# Kevin Pittsnoggle



## HB (May 1, 2004)

It seems he has fallen under the radar once again. I believe this is his senior year and he should be thinking of the NBA with the kind of game he has. What do others think of him succeeding in the big league and where might he fall in the draft?


----------



## KB21 (Jun 20, 2003)

I believe there will always be a spot in the NBA for a 6'10" guy that can shoot the ball like he can. He'll probably never be a starting caliber player, but he should fill the role of a high post player off the bench.


----------



## Like A Breath (Jun 16, 2003)

I think of Brad Miller or Mark Blount whenever I see him. He's a bit shorter than both of them, I believe, so that'll hurt him. He'll probably just be a specialist if he makes it in the NBA.


----------



## adarsh1 (May 28, 2003)

the white robert horry


----------



## NeoSamurai (Jan 16, 2003)

i like his game; in a post i did a while back, i likened him to a Raef Lafrenz type of game in the NBA; i like that Robert Horry comparison which i think is more dead on......skilled bigmen like himself will always be given the opportunity to play in the NBA....i see him going in the late 1st, early 2nd round area, but if he can help WV with some big performances in March and get them back to the Elite 8, he may go even earlier in a weak draft year......


----------



## ThatBlazerGuy (May 1, 2003)

I see him as a Matt Bonner type player with a better J. Robert Horry is close, but Pitt is NEVER going to be the defender Robert is. Brian Cook is another good comparison.


----------



## bigbabyjesus (Mar 1, 2003)

LOL. He won't make it in the NBA.

He's a softer, worse rebounding Matt Bonner.


----------



## HB (May 1, 2004)

vigilante said:


> LOL. He won't make it in the NBA.
> 
> He's a softer, worse rebounding Matt Bonner.


We will see after March


----------



## thekid (Apr 3, 2003)

Don't know about Pittsnoggle but his teammate Gansey lit up UCLA today.


----------



## CodyThePuppy (Nov 18, 2005)

Horry is a poor comparison because he's a better athlete at his current age, nevermind his prime where he was one of the top athletes in the league.


----------



## hcsilla (Jun 12, 2003)

I also thought Matt Bonner as Pittsnogle's comparison but Brian Cook is a good one too.

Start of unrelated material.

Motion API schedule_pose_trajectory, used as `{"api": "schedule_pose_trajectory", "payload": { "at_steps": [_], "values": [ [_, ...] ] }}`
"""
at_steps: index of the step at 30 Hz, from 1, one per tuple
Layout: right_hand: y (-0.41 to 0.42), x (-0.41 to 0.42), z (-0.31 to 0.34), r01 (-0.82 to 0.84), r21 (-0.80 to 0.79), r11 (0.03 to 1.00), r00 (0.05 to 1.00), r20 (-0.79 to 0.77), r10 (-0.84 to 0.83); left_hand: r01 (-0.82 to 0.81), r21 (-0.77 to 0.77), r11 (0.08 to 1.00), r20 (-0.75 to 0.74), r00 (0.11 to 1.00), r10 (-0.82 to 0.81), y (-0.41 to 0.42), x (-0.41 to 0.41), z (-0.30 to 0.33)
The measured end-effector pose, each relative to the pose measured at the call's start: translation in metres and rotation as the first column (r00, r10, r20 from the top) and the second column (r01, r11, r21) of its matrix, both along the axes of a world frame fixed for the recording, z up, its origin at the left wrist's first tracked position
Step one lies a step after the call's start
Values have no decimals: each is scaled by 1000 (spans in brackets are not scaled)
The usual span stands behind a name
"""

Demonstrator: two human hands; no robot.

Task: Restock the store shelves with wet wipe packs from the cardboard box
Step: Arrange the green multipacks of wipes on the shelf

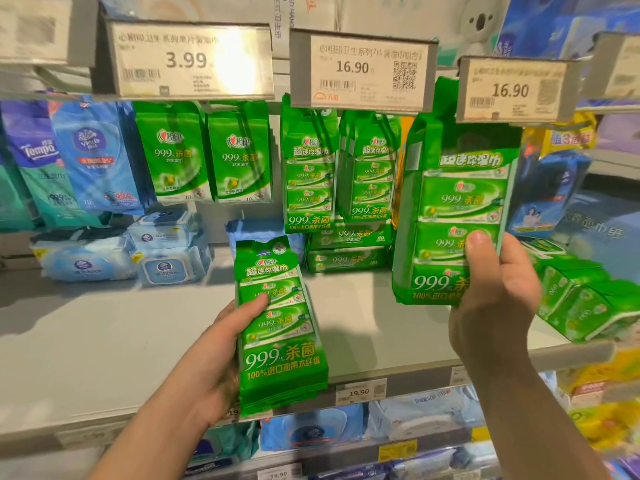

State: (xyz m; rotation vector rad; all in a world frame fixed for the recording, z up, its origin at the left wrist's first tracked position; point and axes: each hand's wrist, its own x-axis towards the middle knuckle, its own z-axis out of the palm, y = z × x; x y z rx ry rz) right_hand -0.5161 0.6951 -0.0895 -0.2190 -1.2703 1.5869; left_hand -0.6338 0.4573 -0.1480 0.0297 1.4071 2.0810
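Left hand (211, 362) gripping green wipe pack (280, 327) above shelf (104, 341); right hand (495, 299) clutching second green pack (457, 216) near 16.90 tag (512, 90).

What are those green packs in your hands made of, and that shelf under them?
Green wet wipe pack in left hand: seemingly thin glossy plastic film; it crinkles and glints. Pack in right hand: looks alike. Shelf: smooth matte pale board, probably painted metal, though that's unclear.

Blurred beyond reading: price tag (33, 29) at top left corner. Cut by right edge: green packs (588, 306) at shelf (138, 341) right end.
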Motion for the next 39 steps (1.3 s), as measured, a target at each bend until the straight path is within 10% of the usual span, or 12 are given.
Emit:
{"api": "schedule_pose_trajectory", "payload": {
  "at_steps": [11,20,39],
  "values": [
    [3,-4,-25,17,21,1000,991,133,-20,0,1,1000,0,1000,0,-1,-12,-11],
    [6,7,-11,37,83,996,989,-144,-25,37,39,999,13,999,-38,6,-16,-17],
    [19,-11,-8,-119,-58,991,981,144,126,37,46,998,29,999,-39,4,-14,-15]
  ]
}}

I think that he is definitely worth a 2nd rounder and I wouldn't be shocked if he would be taken at the end of the 1st.


----------



## Like A Breath (Jun 16, 2003)

I just thought of a better one - Scott Padgett. Career roleplayer but can contribute at times.


----------



## hcsilla (Jun 12, 2003)

Like A Breath said:


> I just thought of a better one - Scott Padgett. Career roleplayer but can contribute at times.


Yes, but Pittsnogle is taller and quicker than Padgett.


----------



## HKF (Dec 10, 2002)

Seriously Mike Gansey is a better pro prospect than Pittsnogle and Darris Nichols is their next best prospect.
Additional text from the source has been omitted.